> **Brief**
All of the data that follows should be output again without any alteration.

---

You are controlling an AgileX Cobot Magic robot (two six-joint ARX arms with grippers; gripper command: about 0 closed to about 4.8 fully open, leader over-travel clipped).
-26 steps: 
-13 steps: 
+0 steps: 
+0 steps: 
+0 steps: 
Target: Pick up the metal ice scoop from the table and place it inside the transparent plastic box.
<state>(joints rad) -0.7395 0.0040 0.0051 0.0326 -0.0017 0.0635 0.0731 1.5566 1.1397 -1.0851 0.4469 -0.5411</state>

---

> **Reply**
You are controlling an AgileX Cobot Magic robot (two six-joint ARX arms with grippers; gripper command: about 0 closed to about 4.8 fully open, leader over-travel clipped).
-26 steps: 
-13 steps: 
+0 steps: 
+0 steps: 
+0 steps: 
Target: Pick up the metal ice scoop from the table and place it inside the transparent plastic box.
<state>(joints rad) -0.7395 0.0040 0.0051 0.0326 -0.0017 0.0635 0.0731 1.5566 1.1397 -1.0851 0.4469 -0.5411</state>

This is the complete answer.